The minority leader invoked order 43 and, later order 14, to ensure the senate considered the report part by part, section by section, so they could have a clear understanding of the loans that are relevant to boosting the economy, but Lawan insisted they voted according to the recommendations.
Eventually, the Majority Leader Yahaya also suggested that the report be considered part by part to avail the senators’ full knowledge of every item and detail of the bill.

When the stalemate became obvious, Senator Gabriel Suswan asked senate president to allow the Senate to go into an executive session, saying he was privy to a report on the power that he could not divulge on the floor.
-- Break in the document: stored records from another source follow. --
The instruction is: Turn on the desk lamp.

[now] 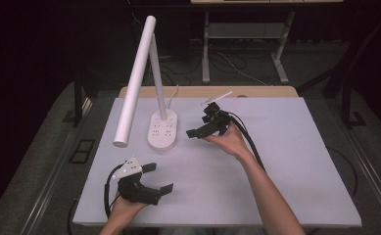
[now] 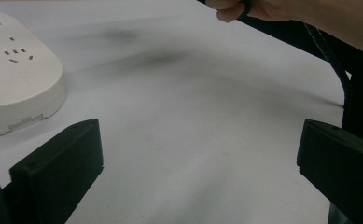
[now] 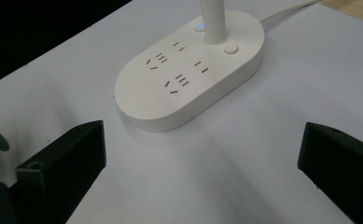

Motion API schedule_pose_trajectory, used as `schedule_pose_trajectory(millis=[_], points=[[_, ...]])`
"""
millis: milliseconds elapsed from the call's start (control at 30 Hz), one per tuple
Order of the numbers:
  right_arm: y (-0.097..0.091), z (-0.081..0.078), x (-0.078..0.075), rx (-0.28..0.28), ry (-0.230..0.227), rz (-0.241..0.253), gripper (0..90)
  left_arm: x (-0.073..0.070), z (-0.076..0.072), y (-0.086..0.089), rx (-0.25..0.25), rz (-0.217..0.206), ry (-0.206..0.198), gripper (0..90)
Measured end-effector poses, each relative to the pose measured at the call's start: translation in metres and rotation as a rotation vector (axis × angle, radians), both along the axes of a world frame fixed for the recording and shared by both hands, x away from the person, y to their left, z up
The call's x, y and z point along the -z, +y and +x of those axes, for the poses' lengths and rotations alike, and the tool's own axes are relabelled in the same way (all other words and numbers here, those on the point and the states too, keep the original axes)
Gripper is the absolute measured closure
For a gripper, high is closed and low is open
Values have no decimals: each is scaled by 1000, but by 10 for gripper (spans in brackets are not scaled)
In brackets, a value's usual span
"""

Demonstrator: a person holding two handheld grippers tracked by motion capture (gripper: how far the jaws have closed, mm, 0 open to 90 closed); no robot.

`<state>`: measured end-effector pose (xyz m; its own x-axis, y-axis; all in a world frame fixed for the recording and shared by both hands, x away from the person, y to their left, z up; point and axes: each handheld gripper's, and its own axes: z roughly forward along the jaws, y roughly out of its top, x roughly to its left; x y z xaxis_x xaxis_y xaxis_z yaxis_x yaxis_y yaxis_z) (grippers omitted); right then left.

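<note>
Right gripper (image 1: 201,128) held above table (image 1: 286,161), fingers (image 3: 62,163) wide apart, clamped on nothing. White lamp base (image 3: 188,79) with sockets just ahead of right fingers, between them in the right gripper view, not touching. Lamp stem (image 3: 212,18) rising from far end of base, small button (image 3: 230,48) beside it. Left gripper (image 1: 154,180) low near front table edge, fingers (image 2: 60,170) spread apart, holding nothing; lamp base ahead-left of them, well apart.
</note>
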<state>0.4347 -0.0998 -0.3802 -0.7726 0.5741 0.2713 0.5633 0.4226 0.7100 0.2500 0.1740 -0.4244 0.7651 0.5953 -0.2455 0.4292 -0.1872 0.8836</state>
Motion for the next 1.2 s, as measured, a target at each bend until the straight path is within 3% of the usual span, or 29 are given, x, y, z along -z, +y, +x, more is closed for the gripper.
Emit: schedule_pose_trajectory(millis=[167,200,233,333,467,933,1200], points=[[5,7,2,8,2,7,7,0,0,0,0,-3,0,0],[8,10,2,2,-4,4,92,0,0,0,1,-3,0,0],[8,10,2,2,-4,4,92,0,0,0,1,-3,1,0],[11,15,3,-5,-12,25,223,0,0,0,0,-8,5,0],[15,20,5,-3,-25,33,328,0,0,1,-1,-10,5,0],[32,37,14,25,-8,86,561,-1,1,2,1,-15,-1,0],[43,48,20,24,18,120,749,-1,2,4,-5,-19,0,0]])
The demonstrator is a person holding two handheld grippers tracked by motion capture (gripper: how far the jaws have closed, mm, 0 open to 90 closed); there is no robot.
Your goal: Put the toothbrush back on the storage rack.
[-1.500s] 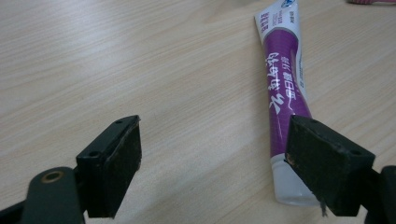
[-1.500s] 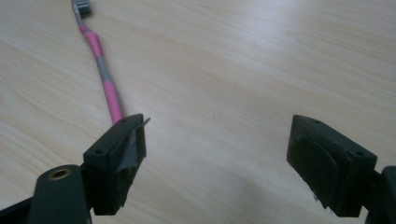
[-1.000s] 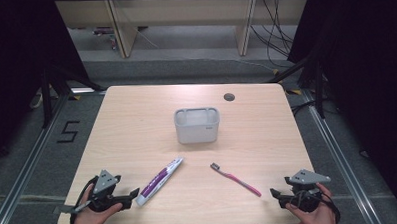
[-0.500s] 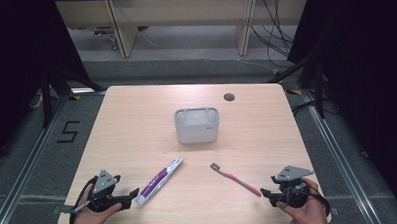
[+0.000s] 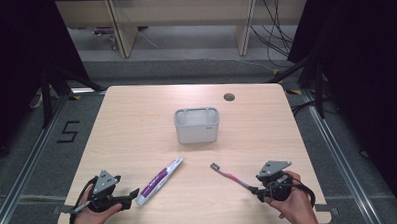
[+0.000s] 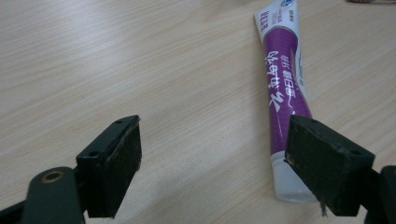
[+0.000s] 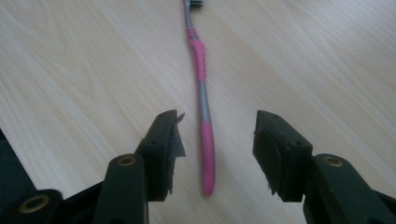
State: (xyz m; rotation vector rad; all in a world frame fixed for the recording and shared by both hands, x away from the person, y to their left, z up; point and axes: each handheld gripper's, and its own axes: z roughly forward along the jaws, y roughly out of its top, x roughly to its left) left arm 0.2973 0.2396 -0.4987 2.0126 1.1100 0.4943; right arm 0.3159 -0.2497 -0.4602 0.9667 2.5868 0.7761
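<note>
Light wooden table (image 5: 137, 129); grey container (image 5: 197, 125) near centre. Right gripper (image 7: 217, 140) at near right edge, jaws spread to either side of the pink toothbrush (image 7: 201, 93) handle end; neither jaw touches it. Toothbrush lies flat, bristle head pointing away toward the table's middle. Left gripper (image 6: 212, 154) at near left edge, jaws spread wide over bare wood. Purple toothpaste tube (image 6: 282, 84) lies flat, its white cap end just beside the right-hand jaw of the left gripper view, outside the gap.
</note>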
But Lawan insisted that the consideration would be done as a whole and a voice vote ordered for senators to vote.

Lawan, however, insisted that they had reached a point of no return but later succumbed to pressures before the senate went into a prolonged closed-door session.

When the lawmakers resumed, they seemed to have gotten their acts together as they approved the $22.7b loan request. Buhari had sent the same request to the 8th Senate under Bukola Saraki in 2016. He had requested about $30 billion. The then lawmakers, however, rejected the request as the majority voted against it when it was brought forward for consideration.